### EXERCISE BRIEF
From the entries that follow, reproduce exactly and only the lines from the line with "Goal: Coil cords" to the line with "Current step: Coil", endpoints included.

### MATERIAL PROVIDED
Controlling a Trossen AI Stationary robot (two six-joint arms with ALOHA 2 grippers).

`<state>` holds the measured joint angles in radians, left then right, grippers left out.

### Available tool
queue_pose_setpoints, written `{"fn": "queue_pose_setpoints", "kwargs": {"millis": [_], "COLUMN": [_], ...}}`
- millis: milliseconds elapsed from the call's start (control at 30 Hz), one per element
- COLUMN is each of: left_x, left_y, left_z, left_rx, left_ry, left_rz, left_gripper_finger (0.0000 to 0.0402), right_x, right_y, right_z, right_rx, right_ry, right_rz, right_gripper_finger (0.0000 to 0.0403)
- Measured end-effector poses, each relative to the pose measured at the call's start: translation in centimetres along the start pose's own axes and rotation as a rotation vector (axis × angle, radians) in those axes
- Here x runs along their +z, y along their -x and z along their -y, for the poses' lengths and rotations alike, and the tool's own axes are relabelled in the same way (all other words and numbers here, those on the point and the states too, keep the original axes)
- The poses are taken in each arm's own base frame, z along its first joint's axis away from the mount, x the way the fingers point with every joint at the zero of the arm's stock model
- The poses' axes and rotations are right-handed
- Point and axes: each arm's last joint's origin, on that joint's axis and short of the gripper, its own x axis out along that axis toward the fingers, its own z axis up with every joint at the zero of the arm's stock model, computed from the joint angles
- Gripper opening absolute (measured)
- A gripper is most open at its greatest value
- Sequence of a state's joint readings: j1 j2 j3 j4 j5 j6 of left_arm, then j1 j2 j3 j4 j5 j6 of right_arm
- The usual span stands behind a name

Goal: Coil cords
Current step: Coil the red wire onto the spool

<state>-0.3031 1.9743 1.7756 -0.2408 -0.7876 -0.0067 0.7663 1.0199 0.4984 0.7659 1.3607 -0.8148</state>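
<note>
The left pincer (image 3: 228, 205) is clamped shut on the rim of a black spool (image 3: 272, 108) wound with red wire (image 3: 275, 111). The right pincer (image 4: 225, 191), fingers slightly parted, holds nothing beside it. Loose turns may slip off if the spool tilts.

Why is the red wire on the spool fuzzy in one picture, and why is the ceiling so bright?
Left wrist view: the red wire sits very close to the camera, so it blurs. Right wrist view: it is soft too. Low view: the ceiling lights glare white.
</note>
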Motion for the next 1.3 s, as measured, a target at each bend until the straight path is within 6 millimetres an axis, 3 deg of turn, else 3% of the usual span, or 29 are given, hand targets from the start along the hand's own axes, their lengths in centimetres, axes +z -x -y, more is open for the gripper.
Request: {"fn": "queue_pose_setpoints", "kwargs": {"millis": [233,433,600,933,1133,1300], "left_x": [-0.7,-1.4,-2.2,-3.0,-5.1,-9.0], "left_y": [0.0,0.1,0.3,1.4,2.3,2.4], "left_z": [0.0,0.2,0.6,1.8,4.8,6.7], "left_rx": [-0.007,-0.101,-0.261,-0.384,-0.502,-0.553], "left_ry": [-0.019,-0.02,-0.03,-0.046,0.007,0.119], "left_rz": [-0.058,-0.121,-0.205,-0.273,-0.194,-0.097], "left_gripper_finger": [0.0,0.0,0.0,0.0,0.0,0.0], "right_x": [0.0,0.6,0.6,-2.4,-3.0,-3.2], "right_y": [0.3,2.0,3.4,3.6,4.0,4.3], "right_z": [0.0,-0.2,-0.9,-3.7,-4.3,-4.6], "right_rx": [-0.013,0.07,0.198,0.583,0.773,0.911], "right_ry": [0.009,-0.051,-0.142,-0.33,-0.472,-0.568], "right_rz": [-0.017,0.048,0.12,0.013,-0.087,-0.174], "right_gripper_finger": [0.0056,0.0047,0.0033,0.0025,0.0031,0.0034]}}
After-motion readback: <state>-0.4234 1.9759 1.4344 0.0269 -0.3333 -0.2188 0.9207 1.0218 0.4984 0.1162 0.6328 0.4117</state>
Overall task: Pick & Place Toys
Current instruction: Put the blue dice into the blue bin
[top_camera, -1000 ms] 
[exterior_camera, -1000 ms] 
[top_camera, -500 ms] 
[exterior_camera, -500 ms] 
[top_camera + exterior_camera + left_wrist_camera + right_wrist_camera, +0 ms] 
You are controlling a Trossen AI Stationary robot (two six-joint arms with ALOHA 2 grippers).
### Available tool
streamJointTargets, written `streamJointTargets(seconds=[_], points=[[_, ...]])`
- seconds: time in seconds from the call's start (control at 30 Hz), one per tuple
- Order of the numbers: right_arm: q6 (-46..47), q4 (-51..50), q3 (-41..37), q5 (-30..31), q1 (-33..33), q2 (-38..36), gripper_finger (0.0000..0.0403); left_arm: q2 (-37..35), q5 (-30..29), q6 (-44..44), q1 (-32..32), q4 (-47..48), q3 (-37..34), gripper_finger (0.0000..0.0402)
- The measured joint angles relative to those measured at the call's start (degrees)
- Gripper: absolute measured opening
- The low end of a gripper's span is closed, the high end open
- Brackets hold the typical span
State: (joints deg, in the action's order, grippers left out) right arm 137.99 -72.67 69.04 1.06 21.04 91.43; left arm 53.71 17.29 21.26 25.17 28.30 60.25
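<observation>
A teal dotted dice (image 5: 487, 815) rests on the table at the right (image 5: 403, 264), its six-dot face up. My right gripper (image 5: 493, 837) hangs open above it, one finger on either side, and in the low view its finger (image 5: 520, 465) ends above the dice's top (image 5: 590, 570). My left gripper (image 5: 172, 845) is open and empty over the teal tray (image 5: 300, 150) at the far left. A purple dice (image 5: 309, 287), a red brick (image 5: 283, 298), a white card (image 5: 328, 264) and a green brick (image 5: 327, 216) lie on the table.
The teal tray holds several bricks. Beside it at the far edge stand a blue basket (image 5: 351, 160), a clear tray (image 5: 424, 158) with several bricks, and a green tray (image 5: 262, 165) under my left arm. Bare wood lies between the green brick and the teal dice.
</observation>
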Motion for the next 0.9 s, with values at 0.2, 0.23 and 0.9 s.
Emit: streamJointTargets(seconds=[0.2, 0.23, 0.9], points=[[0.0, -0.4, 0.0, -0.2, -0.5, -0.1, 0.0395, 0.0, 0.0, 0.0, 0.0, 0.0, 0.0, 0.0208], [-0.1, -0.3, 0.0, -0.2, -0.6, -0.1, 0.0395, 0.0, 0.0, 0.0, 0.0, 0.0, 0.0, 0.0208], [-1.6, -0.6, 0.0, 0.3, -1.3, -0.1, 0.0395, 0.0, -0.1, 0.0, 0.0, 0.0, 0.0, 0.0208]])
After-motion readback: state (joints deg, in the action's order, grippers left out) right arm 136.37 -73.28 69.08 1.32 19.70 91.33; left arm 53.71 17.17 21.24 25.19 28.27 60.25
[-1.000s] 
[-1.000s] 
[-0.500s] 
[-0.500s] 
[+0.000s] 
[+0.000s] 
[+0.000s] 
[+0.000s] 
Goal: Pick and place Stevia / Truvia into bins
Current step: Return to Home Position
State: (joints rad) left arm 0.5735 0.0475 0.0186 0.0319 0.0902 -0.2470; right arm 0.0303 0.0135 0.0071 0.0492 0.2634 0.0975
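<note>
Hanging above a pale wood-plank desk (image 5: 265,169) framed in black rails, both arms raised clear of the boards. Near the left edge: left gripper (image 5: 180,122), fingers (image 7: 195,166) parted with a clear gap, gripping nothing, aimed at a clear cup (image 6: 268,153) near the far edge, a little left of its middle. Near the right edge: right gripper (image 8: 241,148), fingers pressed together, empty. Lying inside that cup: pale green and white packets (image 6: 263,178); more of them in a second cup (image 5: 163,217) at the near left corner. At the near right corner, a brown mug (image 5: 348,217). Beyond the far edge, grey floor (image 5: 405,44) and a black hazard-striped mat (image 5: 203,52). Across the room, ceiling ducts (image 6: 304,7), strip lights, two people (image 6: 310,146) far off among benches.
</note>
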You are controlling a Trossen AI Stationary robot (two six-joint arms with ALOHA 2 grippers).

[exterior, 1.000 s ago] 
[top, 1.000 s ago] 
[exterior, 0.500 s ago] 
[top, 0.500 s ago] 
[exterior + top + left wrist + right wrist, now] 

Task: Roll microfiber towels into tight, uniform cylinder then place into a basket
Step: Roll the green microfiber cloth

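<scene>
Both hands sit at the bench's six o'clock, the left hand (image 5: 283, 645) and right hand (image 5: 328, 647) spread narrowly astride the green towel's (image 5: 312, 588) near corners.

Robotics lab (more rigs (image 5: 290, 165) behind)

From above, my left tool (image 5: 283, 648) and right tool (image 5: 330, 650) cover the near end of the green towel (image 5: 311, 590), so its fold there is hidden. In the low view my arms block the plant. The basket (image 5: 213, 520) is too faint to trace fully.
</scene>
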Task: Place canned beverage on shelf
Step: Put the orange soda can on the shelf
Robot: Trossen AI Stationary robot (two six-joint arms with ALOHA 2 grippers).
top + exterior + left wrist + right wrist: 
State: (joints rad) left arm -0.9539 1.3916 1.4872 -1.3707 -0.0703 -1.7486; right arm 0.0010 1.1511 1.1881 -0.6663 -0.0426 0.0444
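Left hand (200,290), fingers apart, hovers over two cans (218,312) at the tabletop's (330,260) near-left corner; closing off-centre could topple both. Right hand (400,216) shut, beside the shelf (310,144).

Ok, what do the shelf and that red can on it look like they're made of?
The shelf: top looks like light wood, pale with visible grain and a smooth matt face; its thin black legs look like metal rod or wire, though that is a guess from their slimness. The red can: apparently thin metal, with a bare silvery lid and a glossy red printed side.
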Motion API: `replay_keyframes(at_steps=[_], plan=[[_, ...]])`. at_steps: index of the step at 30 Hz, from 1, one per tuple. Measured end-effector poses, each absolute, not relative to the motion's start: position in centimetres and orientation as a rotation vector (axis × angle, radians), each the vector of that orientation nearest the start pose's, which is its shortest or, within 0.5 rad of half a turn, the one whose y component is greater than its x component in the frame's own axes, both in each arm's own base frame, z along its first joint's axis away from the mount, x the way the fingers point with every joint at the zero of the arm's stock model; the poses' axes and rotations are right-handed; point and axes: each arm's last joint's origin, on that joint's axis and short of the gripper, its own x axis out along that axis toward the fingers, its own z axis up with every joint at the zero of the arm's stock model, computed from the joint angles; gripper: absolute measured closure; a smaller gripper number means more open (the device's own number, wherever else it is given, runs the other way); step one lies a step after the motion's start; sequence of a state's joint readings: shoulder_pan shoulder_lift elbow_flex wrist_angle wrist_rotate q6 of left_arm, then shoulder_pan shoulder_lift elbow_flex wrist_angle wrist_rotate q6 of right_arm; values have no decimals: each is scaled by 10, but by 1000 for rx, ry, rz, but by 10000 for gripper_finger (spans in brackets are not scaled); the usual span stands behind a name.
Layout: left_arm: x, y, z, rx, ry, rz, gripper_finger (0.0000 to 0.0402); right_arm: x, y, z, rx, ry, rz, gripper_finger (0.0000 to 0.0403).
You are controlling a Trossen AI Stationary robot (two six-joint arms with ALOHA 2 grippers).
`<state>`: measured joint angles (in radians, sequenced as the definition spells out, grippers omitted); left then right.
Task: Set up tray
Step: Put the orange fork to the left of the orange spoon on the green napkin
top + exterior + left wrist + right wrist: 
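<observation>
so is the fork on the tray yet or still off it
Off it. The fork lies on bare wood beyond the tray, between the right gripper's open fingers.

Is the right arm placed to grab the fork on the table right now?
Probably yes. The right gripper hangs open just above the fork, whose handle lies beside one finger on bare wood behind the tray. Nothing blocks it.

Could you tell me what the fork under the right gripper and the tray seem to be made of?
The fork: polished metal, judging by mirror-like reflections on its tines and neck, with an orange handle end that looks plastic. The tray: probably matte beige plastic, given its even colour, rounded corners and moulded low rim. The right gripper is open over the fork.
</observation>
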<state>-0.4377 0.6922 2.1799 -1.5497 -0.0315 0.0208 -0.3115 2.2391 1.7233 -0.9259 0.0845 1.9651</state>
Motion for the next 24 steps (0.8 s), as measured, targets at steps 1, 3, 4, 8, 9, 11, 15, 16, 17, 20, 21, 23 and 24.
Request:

### FINISHED EXERCISE
Goal: Coil cords
Current step: Coil the red wire onto the spool

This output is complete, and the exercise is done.